**Exercise:** From the listing below, copy only the lines from the line that contains "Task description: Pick" to the line that contains "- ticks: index", counting those two lines as part of the copy.

**Task inputs:**
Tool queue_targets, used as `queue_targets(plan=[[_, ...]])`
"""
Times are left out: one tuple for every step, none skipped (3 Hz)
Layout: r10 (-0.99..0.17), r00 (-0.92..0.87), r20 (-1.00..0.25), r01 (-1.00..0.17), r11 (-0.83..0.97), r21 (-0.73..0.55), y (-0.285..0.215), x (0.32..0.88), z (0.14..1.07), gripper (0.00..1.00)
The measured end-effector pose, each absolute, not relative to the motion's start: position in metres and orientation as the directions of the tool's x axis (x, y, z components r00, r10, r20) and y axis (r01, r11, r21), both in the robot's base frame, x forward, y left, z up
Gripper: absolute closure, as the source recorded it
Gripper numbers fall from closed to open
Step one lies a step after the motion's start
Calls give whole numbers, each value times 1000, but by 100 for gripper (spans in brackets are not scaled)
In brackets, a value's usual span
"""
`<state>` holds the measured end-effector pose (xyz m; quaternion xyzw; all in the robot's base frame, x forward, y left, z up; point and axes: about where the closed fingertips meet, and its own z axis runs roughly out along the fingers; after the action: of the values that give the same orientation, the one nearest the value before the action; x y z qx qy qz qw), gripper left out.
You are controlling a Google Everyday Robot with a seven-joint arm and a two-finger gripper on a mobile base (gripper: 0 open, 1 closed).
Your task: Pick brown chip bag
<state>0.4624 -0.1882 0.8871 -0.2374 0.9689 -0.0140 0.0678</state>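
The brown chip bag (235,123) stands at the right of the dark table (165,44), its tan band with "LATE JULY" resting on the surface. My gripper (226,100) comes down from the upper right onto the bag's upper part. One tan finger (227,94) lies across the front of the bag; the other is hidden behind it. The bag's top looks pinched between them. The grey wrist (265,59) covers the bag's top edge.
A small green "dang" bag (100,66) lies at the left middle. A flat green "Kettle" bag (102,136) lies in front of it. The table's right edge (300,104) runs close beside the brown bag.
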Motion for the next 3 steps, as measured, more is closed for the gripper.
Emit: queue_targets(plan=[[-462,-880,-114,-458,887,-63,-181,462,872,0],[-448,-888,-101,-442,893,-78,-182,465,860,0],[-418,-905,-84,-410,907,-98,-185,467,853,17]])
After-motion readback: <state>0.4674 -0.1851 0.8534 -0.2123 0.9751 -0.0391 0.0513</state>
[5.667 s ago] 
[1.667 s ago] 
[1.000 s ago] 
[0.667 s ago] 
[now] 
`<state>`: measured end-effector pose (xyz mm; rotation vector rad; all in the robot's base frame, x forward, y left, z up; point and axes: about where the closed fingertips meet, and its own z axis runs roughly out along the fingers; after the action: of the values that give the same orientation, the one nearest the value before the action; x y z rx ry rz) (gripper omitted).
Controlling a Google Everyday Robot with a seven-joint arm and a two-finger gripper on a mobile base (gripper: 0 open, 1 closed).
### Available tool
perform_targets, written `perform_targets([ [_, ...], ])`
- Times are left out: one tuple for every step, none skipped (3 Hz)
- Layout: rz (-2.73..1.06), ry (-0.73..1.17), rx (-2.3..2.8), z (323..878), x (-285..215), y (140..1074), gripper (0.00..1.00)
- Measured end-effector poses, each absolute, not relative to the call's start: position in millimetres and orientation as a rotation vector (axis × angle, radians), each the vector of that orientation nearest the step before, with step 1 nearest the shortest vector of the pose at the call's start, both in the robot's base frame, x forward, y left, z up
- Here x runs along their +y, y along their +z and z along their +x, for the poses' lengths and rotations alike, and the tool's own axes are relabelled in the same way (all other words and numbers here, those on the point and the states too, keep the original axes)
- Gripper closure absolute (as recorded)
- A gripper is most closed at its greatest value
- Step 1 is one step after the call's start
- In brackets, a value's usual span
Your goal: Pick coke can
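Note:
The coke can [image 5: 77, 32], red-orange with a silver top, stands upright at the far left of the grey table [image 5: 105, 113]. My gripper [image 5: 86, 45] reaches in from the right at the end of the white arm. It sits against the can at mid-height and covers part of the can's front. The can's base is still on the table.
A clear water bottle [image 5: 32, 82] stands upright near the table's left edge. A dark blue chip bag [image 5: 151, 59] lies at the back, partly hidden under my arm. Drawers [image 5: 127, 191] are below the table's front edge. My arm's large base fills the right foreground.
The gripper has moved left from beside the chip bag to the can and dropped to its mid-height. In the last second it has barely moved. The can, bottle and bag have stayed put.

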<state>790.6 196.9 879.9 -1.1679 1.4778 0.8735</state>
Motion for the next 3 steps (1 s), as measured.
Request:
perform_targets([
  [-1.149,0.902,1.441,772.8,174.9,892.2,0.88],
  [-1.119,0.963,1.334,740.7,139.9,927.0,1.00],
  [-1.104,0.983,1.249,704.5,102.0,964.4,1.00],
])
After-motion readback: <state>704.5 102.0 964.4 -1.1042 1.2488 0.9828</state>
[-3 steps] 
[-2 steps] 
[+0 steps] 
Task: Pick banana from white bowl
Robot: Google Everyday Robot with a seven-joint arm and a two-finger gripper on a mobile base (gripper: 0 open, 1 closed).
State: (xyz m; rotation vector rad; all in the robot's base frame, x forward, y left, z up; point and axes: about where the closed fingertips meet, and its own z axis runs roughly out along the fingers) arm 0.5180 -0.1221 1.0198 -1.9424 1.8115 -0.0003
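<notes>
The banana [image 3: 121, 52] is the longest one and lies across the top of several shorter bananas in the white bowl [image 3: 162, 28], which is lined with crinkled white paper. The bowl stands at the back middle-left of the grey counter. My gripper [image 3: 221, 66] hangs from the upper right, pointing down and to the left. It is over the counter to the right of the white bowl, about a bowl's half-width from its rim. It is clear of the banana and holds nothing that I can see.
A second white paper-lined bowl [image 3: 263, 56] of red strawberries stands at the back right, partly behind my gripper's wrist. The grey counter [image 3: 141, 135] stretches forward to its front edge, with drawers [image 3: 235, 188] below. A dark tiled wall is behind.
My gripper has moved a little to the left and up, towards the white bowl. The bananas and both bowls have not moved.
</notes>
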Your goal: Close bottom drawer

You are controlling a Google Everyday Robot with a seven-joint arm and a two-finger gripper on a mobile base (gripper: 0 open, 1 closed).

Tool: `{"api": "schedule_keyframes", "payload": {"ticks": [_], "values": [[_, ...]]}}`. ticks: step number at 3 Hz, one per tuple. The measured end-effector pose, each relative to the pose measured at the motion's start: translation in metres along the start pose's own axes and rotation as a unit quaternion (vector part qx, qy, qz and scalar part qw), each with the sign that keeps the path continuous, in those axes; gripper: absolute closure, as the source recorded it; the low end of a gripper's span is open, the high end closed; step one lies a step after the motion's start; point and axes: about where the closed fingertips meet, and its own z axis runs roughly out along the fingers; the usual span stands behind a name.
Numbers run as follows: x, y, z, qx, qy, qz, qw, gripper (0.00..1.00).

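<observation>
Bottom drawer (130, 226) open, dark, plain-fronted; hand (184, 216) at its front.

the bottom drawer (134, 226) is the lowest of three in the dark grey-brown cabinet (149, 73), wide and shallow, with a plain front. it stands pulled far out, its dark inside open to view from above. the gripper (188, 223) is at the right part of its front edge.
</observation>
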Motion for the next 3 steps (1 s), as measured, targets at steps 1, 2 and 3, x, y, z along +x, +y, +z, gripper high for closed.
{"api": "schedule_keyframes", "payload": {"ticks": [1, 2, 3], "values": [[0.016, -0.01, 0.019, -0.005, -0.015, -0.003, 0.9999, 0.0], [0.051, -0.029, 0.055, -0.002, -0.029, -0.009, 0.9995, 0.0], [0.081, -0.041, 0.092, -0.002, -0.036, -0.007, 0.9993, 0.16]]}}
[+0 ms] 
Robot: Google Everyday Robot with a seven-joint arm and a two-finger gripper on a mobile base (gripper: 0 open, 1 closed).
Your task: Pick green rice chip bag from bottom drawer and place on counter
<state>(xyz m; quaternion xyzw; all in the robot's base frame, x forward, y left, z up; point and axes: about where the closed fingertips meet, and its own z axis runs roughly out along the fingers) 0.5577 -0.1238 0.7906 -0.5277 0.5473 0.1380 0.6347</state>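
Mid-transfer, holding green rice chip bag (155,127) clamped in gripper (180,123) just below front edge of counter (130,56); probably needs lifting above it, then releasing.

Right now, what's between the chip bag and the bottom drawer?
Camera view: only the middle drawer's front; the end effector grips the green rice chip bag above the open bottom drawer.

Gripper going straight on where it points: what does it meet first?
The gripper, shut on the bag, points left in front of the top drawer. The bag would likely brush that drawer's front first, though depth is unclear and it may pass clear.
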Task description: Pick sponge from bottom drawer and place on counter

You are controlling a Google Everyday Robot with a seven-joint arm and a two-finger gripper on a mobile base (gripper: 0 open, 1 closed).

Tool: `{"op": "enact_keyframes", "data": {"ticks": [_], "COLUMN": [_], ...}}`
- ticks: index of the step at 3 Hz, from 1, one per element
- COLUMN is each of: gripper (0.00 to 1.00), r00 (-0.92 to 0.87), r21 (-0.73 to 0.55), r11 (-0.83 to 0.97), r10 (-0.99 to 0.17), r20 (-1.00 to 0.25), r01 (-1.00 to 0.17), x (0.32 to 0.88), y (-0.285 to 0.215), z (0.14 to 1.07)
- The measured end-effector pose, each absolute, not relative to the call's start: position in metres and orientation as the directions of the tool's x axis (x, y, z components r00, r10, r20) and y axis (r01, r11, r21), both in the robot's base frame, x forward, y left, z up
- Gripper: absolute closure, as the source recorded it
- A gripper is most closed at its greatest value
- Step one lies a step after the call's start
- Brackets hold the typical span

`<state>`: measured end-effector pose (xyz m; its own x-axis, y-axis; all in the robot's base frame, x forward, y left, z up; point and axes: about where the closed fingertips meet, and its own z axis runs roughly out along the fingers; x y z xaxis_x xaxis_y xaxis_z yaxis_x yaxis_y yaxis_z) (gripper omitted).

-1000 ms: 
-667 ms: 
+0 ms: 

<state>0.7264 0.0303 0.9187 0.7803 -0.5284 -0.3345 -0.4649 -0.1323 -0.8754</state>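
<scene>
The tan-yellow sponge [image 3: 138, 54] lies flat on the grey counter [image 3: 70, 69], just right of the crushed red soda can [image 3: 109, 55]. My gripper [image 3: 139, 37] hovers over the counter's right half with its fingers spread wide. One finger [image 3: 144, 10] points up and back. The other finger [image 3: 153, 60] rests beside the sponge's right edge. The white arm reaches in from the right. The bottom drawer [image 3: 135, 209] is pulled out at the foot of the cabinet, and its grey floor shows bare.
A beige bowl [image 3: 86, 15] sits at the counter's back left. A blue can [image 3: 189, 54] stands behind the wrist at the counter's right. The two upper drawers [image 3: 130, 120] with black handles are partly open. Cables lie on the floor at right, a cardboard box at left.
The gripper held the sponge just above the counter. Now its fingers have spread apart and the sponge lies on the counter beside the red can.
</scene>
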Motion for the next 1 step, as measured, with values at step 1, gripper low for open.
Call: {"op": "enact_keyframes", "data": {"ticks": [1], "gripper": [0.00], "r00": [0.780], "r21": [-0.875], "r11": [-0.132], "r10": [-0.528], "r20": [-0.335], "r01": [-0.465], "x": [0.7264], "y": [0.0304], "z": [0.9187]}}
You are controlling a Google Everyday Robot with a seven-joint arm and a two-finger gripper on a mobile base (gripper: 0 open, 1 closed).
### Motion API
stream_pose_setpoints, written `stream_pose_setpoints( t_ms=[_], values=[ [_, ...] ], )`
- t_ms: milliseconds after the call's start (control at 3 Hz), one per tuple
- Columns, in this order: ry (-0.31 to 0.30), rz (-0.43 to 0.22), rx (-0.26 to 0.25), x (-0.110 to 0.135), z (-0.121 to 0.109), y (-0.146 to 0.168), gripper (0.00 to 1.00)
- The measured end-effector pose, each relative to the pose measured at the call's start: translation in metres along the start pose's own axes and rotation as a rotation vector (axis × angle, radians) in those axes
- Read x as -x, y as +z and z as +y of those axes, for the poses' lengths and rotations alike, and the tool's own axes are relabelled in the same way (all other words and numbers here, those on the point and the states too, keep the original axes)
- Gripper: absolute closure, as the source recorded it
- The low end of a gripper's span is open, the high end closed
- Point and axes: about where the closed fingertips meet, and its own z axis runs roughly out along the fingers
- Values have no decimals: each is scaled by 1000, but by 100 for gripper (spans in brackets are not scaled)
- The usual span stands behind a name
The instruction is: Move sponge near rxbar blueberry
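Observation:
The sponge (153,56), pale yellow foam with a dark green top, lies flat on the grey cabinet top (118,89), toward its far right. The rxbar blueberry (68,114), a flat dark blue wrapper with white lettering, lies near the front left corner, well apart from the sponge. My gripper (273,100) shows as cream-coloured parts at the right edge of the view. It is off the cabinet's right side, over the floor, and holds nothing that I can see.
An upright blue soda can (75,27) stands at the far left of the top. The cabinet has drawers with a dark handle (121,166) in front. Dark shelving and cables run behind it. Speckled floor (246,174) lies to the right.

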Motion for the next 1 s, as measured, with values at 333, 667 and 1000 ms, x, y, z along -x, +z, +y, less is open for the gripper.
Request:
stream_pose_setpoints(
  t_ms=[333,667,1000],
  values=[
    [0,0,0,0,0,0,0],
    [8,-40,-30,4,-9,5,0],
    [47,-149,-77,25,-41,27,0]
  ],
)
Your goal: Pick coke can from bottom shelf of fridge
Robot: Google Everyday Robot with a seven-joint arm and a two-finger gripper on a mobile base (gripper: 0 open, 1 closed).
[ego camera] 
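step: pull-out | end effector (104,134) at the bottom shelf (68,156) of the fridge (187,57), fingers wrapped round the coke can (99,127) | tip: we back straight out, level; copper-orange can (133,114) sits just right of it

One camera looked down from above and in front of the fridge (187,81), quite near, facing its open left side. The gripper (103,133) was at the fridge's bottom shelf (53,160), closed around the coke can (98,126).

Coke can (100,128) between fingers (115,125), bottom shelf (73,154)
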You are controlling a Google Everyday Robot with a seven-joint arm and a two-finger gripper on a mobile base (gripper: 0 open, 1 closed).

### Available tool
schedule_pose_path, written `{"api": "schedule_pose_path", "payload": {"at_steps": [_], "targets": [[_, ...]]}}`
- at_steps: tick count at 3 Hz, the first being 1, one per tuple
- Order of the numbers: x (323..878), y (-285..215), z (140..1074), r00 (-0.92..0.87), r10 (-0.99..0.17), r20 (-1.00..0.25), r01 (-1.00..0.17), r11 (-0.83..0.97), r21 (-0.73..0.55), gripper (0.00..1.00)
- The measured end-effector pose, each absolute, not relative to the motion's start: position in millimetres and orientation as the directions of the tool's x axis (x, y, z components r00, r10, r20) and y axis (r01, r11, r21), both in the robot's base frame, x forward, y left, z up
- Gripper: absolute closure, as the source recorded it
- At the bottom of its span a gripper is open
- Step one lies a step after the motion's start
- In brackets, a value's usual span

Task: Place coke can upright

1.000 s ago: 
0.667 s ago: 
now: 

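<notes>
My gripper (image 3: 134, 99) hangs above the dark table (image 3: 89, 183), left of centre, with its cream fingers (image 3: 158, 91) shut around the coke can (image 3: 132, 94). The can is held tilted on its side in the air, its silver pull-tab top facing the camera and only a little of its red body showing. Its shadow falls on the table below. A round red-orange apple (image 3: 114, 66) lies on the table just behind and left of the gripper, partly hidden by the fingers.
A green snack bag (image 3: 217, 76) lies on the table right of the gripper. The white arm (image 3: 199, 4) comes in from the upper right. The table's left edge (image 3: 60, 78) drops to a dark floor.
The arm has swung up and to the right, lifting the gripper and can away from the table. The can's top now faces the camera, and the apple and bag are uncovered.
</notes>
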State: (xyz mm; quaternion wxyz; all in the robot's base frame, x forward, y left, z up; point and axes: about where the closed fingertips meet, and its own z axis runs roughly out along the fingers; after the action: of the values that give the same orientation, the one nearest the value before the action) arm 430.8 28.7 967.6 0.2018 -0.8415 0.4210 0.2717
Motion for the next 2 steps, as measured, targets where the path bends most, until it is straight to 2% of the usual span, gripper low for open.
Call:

**Solution to this exercise:**
Task description: Pick sponge from bottom drawer and place on counter

You are controlling a Google Everyday Robot with a seven-joint arm and a two-finger gripper on a mobile base (gripper: 0 open, 1 closed).

Tool: `{"op": "enact_keyframes", "data": {"ticks": [_], "COLUMN": [_], ...}}`
- ticks: index of the step at 3 Hz, from 1, one per element

The answer requires nothing more.